Hannah’s new novel is an homage to the extraordinary courage and endurance of Frenchwomen during World War II.
In 1995, an elderly unnamed widow is moving into an Oregon nursing home on the urging of her controlling son, Julien, a surgeon. This trajectory is interrupted when she receives an invitation to return to France to attend a ceremony honoring passeurs: people who aided the escape of others during the war. Cut to spring, 1940: Viann has said goodbye to husband Antoine, who's off to hold the Maginot line against invading Germans.

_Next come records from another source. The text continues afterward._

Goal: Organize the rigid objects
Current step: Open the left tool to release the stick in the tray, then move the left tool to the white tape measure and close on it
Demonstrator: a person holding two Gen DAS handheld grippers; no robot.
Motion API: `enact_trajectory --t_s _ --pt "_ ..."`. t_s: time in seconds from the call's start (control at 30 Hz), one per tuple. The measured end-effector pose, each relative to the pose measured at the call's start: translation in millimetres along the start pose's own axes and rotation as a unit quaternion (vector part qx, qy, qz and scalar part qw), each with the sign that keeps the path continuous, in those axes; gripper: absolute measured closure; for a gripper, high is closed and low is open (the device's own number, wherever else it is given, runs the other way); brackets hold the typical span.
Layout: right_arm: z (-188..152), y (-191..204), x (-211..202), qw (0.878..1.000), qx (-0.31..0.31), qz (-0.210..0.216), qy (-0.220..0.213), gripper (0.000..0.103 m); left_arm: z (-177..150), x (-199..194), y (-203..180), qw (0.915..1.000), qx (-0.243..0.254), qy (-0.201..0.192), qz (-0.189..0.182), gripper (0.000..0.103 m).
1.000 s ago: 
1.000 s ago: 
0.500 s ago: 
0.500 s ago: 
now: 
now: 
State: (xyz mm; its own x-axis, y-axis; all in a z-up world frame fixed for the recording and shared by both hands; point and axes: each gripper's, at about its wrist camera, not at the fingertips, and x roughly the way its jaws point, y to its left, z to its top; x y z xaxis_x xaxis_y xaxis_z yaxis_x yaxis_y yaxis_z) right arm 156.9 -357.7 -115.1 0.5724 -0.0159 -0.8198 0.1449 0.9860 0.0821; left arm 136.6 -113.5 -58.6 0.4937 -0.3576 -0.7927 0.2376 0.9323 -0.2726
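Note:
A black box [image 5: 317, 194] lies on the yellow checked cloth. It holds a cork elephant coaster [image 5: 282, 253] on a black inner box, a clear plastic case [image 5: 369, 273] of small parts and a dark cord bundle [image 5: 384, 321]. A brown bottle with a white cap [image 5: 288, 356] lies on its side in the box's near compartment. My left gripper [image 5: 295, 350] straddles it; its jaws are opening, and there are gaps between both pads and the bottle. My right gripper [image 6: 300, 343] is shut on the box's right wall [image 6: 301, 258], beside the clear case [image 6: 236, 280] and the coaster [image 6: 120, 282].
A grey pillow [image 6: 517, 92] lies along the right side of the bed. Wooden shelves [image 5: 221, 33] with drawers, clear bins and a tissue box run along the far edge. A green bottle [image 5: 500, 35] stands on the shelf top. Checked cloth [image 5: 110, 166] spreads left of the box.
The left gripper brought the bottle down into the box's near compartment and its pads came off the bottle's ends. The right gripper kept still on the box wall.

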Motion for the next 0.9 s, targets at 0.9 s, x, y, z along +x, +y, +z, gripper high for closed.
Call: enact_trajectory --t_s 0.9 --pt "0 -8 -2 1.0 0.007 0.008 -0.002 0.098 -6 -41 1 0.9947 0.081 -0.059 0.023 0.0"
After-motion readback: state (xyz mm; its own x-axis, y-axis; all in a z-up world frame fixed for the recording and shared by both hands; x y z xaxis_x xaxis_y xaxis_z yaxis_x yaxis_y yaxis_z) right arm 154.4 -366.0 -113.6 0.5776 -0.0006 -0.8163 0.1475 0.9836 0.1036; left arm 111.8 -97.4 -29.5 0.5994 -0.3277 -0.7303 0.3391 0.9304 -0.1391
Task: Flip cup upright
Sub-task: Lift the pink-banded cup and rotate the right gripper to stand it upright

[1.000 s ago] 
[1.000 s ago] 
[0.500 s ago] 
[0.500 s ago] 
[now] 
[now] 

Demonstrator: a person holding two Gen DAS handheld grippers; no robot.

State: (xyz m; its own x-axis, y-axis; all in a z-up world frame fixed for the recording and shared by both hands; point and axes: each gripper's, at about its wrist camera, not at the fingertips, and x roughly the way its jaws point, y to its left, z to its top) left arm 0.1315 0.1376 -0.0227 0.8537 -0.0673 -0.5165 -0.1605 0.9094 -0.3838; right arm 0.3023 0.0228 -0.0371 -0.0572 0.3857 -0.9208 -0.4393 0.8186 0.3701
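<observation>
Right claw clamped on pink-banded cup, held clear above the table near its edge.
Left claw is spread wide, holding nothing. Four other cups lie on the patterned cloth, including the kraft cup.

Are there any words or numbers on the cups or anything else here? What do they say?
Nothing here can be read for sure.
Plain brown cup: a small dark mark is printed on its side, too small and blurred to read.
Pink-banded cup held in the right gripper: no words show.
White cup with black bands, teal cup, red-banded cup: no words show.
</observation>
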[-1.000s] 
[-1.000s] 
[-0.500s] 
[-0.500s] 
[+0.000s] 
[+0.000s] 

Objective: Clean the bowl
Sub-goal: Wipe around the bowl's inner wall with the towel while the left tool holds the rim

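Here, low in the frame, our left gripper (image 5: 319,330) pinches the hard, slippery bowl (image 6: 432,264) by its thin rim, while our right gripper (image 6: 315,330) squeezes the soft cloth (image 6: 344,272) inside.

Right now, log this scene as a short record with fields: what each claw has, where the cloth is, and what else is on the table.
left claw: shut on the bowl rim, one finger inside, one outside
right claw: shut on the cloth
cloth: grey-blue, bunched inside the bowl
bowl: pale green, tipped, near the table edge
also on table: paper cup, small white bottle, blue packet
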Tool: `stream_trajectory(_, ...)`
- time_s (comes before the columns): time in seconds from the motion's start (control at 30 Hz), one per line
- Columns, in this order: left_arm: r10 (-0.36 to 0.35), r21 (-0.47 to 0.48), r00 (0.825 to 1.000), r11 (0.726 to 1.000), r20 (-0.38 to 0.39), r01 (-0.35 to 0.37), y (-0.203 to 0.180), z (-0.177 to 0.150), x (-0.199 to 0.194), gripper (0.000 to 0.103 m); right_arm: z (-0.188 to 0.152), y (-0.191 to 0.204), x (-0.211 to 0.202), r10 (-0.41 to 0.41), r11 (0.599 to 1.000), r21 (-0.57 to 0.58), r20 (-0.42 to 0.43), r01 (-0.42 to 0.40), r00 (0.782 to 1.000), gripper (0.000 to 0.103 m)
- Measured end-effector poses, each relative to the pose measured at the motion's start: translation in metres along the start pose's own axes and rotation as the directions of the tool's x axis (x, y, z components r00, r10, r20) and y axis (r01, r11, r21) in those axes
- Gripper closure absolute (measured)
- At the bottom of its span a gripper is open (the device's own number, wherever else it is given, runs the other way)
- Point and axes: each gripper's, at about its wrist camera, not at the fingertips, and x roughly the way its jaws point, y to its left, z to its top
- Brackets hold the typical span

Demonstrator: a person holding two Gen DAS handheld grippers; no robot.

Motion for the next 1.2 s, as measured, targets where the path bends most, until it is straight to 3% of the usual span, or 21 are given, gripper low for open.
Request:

She returns to tending her small farm, Le Jardin, in the Loire Valley, teaching at the local school and coping with daughter Sophie’s adolescent rebellion. Soon, that world is upended: The Germans march into Paris and refugees flee south, overrunning Viann’s land. Her long-estranged younger sister, Isabelle, who has been kicked out of multiple convent schools, is sent to Le Jardin by Julien, their father in Paris, a drunken, decidedly unpaternal Great War veteran. As the depredations increase in the occupied zone—food rationing, systematic looting, and the billeting of a German officer, Capt. Beck, at Le Jardin—Isabelle’s outspokenness is a liability. She joins the Resistance, volunteering for dangerous duty: shepherding downed Allied airmen across the Pyrenees to Spain. Code-named the Nightingale, Isabelle will rescue many before she's captured. Meanwhile, Viann’s journey from passive to active resistance is less dramatic but no less wrenching. Hannah vividly demonstrates how the Nazis, through starvation, intimidation and barbarity both casual and calculated, demoralized the French, engineering a community collapse that enabled the deportations and deaths of more than 70,000 Jews. Hannah’s proven storytelling skills are ideally suited to depicting such cataclysmic events, but her tendency to sentimentalize undermines the gravitas of this tale.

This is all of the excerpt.